### PROBLEM TO SOLVE
Find the line with "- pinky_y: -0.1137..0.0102" and the line with "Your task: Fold" in the entries below; output exactly those two lines, every line between them, and no others.

### DATA FOR THE TASK
[Start of Attachment]

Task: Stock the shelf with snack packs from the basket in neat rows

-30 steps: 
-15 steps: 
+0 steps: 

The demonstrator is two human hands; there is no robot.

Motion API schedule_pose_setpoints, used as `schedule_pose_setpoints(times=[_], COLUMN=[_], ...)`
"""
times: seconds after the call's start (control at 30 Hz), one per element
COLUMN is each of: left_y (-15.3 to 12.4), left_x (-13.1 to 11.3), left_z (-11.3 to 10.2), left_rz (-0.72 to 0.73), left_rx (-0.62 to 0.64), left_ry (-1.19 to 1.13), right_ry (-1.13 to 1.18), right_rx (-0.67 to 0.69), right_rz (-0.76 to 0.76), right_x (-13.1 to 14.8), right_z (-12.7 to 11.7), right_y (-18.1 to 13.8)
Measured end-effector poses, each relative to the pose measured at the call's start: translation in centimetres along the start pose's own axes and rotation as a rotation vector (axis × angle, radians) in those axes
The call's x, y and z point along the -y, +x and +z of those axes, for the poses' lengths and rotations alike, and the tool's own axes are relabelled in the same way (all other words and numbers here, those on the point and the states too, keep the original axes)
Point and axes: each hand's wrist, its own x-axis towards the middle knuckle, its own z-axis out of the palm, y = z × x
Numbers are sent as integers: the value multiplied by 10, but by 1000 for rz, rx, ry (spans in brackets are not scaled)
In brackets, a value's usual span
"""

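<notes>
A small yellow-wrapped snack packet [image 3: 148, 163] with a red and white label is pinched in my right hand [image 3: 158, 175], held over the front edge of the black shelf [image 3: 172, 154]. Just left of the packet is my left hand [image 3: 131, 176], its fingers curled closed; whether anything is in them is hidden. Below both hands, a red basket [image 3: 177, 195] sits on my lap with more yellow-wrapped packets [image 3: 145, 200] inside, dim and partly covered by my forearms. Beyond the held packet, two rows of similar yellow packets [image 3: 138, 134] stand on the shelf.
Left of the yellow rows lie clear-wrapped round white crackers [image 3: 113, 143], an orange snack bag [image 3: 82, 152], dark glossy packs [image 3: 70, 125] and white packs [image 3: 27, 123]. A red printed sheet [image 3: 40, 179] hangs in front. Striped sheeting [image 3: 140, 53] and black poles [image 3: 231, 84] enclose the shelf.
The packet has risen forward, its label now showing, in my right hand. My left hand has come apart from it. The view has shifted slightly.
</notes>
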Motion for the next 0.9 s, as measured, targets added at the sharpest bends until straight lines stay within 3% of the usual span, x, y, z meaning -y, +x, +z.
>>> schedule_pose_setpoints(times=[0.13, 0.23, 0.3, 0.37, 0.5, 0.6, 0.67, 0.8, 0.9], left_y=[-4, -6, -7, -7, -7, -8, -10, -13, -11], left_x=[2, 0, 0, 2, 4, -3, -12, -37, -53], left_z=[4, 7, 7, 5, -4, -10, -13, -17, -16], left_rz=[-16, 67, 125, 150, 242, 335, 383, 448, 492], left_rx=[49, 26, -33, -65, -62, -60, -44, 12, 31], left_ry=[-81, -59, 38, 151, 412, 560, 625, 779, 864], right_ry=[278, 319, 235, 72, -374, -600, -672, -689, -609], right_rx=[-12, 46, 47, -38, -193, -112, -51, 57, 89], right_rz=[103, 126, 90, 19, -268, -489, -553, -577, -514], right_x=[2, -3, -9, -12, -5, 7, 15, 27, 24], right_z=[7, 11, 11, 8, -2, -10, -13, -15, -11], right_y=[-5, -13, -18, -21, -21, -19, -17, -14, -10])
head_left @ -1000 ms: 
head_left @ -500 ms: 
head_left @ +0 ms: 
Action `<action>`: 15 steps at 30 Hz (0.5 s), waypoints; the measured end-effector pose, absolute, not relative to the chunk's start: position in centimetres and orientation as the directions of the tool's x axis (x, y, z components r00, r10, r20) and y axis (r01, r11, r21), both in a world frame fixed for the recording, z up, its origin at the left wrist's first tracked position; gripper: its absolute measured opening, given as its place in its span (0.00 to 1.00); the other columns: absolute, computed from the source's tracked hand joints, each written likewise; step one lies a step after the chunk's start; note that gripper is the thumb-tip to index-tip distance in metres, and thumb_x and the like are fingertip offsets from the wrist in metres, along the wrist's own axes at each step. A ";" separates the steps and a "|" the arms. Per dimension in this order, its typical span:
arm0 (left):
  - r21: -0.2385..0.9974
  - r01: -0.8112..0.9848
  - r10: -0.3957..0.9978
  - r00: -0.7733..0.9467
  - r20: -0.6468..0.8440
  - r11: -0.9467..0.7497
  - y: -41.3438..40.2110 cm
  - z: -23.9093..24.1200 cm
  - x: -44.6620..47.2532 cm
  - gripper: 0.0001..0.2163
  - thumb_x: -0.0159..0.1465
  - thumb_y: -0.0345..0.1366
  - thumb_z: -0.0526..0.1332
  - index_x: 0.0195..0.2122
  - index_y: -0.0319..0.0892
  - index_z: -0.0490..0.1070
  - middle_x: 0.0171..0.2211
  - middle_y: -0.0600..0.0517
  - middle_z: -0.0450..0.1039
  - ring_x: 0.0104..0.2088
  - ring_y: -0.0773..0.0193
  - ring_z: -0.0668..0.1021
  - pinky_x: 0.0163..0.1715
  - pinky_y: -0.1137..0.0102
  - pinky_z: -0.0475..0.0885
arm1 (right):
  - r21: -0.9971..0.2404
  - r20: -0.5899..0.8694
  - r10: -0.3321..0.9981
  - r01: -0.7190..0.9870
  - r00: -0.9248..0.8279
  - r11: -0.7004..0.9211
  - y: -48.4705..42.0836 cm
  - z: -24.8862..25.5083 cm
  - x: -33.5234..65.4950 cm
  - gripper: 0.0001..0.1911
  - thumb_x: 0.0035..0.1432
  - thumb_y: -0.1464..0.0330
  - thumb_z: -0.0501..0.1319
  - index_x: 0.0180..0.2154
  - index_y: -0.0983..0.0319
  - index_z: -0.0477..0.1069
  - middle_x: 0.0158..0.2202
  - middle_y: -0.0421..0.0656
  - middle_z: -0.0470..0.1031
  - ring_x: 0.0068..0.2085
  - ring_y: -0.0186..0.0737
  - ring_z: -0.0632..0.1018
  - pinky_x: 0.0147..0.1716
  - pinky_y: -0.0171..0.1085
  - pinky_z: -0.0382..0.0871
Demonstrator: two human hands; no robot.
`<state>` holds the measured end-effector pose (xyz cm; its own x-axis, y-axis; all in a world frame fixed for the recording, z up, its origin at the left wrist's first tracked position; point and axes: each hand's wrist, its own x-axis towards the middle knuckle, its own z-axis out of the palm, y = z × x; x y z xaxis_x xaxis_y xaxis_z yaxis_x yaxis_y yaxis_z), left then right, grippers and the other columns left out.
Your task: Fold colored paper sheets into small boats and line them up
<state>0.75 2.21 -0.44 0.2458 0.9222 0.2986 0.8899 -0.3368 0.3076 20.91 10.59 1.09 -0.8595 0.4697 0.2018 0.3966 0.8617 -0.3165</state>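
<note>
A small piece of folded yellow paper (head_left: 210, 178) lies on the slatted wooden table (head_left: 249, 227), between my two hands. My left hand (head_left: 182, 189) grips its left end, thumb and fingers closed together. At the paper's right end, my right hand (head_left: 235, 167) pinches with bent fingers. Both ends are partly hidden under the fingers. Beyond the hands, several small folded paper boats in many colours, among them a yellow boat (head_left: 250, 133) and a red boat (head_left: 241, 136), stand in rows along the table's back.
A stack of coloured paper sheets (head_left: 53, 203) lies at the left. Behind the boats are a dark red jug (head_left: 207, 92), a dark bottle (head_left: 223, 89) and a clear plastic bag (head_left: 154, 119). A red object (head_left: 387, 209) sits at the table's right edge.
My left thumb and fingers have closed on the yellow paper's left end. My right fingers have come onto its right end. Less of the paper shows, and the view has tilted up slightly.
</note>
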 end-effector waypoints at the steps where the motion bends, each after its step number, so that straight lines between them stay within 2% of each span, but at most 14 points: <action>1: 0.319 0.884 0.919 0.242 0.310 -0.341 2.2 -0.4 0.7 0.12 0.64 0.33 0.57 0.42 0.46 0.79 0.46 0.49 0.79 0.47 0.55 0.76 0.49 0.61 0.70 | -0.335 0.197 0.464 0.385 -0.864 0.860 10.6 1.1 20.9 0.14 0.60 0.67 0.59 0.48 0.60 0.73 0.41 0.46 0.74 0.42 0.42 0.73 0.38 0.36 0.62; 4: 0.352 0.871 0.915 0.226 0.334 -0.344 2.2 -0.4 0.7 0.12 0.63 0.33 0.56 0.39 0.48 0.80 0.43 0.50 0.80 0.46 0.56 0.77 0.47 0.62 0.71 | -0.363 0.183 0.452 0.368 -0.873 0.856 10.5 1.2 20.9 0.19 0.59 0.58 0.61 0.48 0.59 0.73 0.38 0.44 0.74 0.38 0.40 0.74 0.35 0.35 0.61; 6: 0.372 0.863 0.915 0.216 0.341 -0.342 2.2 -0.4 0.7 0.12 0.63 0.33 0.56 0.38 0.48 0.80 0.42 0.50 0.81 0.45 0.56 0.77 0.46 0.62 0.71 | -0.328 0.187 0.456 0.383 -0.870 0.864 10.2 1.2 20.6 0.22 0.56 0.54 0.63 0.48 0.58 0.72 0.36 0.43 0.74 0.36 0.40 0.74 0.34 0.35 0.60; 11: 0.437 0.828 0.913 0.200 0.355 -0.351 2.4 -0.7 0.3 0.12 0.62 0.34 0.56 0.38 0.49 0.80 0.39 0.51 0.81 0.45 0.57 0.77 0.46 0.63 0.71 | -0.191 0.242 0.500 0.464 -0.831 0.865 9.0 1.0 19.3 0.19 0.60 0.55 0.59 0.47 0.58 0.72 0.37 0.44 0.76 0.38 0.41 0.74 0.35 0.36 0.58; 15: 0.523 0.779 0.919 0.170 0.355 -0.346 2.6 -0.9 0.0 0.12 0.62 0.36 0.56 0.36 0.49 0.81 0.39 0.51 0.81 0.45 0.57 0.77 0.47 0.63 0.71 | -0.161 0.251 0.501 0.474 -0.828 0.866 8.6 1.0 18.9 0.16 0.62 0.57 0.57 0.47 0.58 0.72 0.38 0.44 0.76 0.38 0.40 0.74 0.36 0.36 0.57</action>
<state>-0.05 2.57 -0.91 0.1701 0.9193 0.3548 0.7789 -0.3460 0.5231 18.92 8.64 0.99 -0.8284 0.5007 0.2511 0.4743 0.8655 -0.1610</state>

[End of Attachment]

### SOLUTION
  - pinky_y: -0.1137..0.0102
  - pinky_z: -0.0475..0.0885
arm1 (right):
  - r21: -0.9971..0.2404
  - r20: -0.5899..0.8694
  - r10: -0.3321..0.9981
  - r01: -0.7190..0.9870
  - r00: -0.9248..0.8279
  - r11: -0.7004..0.9211
  - y: -48.4705..42.0836 cm
  - z: -24.8862..25.5083 cm
  - x: -33.5234..65.4950 cm
  - gripper: 0.0001..0.1911
  - thumb_x: 0.0035..0.1432
  - thumb_y: -0.1464..0.0330
  - thumb_z: -0.0501..0.1319
  - index_x: 0.0180..0.2154
  - index_y: -0.0983..0.0319
  - index_z: -0.0477..0.1069
  - middle_x: 0.0158..0.2202
  - middle_y: -0.0421..0.0656
  - middle_z: -0.0470..0.1031
  - ring_x: 0.0068..0.2085
  - ring_y: -0.0186..0.0737
  - ring_z: -0.0632..0.1018
  - pinky_x: 0.0147..0.1716
  - pinky_y: -0.0171..0.1085
  - pinky_z: -0.0382..0.0871
Demonstrator: two human hands; no robot.
`<state>` holds the measured end-effector pose (xyz cm; its own x-axis, y-axis; all in a world frame fixed for the recording, z up, its origin at the left wrist's first tracked position; point and axes: each hand's wrist, its own x-axis towards the middle knuckle, its own z-axis out of the palm, y = z × x; x y z xaxis_x xaxis_y xaxis_z yaxis_x yaxis_y yaxis_z), left then right, grippers and the other columns left out.
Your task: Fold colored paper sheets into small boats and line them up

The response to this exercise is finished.